Segundo especialistas, ele deixa traços nos alimentos e, no organismo humano, causa danos como distúrbios hormonais, deficiência mental irreversível nos fetos e diminuição de até 2,5 pontos de QI (quociente de inteligência) das crianças. O clorpirifós é um agrotóxico que surgiu para substituir o devastador DDT na agricultura e é usado há mais de 50 anos – mas é cada vez mais contestado pelos efeitos nocivos à saúde e ao meio ambiente.
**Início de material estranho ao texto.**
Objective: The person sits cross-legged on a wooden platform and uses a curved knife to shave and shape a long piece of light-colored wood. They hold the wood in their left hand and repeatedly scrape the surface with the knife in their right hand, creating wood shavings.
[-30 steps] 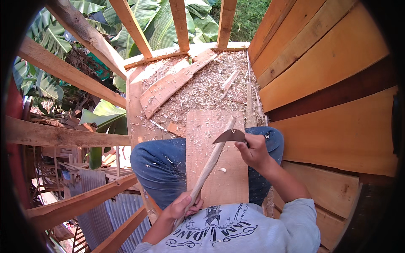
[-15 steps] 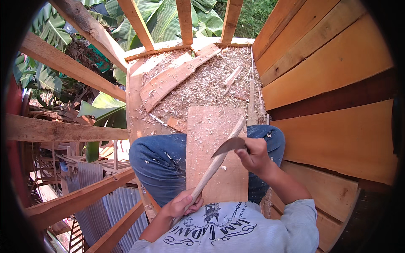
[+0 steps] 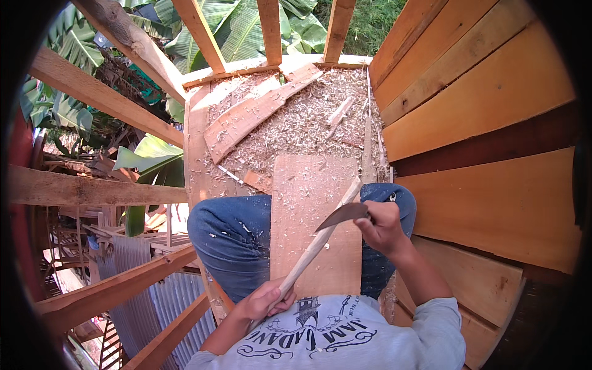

O produto combate larvas e insetos e foi banido de oito países europeus. A sua licença para a utilização agrícola na União Europeia se aproxima do fim e o prazo, janeiro de 2020, levantou o debate sobre a pertinência de renovar a autorização. Segundo o jornal francês Le Monde, a Comissão Europeia estuda a possibilidade de não validar a permissão.

Uma das maiores especialistas em perturbadores hormonais do mundo, a pesquisadora Barbara Demeneix, do Laboratório de Evolução dos Reguladores Endócrinos de Paris, avalia que, se for concretizada, a medida já virá tarde.

“Nós esperamos muito que seja proibido na Europa, depois de tantos estudos não só sobre o impacto nas crianças, mas também no meio ambiente”, sustenta Demeneix. “Uma pesquisa incrível mostrou os efeitos desse químico nos peixes-corais. O estudo foi muito claro em demonstrar o quanto o clorpirifós afeta os hormônios da tireoide, portanto o desenvolvimento de todos os vertebrados. Está claro que há impactos não só no homem, como na biodiversidade.”